Your objective: Report, as a single figure, how many lines in the records below include "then".

Records excerpted from a collection:
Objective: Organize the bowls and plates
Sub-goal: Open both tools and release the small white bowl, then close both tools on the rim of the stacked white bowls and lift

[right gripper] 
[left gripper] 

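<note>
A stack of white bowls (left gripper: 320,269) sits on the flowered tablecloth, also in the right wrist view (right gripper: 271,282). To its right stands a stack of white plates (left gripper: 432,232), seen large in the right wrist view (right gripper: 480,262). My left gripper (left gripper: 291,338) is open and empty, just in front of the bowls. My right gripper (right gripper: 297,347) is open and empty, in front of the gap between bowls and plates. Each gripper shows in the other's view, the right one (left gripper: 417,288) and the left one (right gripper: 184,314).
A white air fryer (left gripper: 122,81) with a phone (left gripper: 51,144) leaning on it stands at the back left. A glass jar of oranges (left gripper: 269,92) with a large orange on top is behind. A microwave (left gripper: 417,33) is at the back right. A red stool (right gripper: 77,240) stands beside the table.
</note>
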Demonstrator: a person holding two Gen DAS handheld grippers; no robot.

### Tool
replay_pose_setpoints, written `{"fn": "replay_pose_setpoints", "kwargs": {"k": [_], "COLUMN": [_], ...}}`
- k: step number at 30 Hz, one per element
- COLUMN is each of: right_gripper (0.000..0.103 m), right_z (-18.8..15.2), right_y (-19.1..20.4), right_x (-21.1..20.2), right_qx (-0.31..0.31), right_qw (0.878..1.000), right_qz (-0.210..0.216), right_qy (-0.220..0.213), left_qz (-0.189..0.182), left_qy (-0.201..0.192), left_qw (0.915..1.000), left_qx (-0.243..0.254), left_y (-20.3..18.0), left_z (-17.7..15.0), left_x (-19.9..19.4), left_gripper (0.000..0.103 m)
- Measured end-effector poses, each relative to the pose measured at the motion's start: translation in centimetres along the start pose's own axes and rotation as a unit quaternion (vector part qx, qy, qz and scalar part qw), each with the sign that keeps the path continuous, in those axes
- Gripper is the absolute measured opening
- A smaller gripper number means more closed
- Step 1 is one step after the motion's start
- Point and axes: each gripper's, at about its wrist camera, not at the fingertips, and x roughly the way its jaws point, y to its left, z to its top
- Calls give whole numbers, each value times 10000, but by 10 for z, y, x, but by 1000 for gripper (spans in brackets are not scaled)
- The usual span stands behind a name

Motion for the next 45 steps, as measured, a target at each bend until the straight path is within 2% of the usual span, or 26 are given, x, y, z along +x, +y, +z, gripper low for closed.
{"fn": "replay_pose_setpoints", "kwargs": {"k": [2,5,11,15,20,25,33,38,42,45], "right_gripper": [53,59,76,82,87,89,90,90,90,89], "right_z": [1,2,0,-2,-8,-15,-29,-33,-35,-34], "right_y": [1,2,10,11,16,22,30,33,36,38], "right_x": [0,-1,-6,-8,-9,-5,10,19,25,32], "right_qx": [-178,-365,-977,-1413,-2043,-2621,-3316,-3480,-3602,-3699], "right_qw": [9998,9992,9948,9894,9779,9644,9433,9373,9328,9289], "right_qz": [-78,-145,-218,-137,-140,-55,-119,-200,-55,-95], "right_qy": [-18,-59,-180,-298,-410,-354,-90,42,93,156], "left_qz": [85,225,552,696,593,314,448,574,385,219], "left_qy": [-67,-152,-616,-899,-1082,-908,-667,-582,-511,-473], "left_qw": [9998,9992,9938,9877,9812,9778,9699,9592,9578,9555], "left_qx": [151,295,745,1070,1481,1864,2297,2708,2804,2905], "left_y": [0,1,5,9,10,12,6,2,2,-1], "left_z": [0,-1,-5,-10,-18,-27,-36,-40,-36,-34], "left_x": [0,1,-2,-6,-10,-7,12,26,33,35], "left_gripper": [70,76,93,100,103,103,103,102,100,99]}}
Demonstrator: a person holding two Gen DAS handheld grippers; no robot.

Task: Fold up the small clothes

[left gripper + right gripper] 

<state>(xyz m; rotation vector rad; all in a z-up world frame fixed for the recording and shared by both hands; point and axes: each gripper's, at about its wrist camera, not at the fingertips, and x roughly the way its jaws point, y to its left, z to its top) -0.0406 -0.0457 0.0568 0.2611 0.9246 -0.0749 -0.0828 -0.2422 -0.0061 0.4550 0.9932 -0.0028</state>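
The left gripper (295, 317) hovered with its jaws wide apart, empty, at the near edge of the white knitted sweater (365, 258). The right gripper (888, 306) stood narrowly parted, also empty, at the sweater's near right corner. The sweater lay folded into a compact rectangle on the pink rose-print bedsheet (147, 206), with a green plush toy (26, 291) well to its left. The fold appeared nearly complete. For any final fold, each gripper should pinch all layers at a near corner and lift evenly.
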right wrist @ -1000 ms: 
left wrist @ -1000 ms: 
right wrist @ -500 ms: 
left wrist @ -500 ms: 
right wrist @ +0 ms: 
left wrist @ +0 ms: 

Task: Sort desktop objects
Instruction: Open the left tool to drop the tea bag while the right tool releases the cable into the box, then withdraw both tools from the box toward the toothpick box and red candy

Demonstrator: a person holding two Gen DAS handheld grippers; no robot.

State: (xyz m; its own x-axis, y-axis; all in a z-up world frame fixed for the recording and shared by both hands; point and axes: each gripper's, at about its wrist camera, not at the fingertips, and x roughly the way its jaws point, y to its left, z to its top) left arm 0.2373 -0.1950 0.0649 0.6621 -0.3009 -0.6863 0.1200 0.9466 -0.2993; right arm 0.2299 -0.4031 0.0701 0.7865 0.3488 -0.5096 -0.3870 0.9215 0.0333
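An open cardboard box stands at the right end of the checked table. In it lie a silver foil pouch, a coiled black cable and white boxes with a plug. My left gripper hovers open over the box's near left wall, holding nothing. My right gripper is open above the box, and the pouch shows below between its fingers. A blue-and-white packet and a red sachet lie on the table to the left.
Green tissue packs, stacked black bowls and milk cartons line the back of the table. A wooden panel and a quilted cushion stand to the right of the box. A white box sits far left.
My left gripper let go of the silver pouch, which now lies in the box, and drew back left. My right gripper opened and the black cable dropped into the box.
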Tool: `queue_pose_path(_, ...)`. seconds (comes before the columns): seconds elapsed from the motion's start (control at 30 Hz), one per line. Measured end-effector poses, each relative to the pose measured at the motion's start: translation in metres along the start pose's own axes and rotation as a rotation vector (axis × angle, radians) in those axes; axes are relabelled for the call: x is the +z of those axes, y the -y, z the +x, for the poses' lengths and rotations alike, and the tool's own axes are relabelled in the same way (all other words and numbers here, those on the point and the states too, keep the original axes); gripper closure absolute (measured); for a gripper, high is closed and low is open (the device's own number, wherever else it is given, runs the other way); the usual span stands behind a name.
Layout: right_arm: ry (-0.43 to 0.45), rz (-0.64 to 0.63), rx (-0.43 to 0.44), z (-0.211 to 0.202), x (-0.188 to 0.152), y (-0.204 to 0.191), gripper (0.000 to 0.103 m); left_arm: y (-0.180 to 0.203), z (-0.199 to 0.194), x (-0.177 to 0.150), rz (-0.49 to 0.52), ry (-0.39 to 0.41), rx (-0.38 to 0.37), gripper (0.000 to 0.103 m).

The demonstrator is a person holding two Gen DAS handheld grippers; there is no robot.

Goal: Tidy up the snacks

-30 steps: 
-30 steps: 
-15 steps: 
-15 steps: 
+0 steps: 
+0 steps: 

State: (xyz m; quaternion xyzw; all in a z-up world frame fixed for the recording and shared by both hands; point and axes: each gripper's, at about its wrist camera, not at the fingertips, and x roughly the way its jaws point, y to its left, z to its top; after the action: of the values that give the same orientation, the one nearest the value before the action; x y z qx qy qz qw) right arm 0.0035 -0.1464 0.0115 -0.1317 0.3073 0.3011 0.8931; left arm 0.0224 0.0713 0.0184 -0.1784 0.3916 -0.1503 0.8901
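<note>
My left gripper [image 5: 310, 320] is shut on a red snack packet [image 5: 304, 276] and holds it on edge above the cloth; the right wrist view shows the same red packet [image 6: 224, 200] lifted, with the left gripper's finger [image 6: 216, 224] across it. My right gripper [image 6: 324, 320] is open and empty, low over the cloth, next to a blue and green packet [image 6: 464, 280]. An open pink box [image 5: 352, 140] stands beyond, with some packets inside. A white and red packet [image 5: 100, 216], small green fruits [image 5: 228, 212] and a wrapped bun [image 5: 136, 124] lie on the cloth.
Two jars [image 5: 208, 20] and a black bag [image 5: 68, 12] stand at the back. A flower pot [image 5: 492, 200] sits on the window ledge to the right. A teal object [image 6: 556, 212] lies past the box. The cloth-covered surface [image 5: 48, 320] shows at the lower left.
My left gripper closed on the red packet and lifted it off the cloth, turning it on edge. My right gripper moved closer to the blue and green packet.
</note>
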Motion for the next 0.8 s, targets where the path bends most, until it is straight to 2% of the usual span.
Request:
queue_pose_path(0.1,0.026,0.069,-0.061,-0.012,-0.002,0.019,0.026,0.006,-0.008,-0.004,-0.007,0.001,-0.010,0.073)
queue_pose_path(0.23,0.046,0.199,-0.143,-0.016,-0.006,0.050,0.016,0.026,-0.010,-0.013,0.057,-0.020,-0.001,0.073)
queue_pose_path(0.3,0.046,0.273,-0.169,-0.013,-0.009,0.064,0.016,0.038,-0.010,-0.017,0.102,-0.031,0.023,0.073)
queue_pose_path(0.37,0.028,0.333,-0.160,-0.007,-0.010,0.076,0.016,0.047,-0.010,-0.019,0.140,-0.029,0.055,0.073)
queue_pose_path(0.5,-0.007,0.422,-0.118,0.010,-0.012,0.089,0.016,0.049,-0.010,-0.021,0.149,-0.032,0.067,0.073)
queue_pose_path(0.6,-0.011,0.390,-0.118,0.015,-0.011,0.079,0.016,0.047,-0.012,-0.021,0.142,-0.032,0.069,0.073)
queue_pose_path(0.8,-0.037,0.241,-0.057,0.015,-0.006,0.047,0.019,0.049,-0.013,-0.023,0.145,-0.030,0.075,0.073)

Result below: 2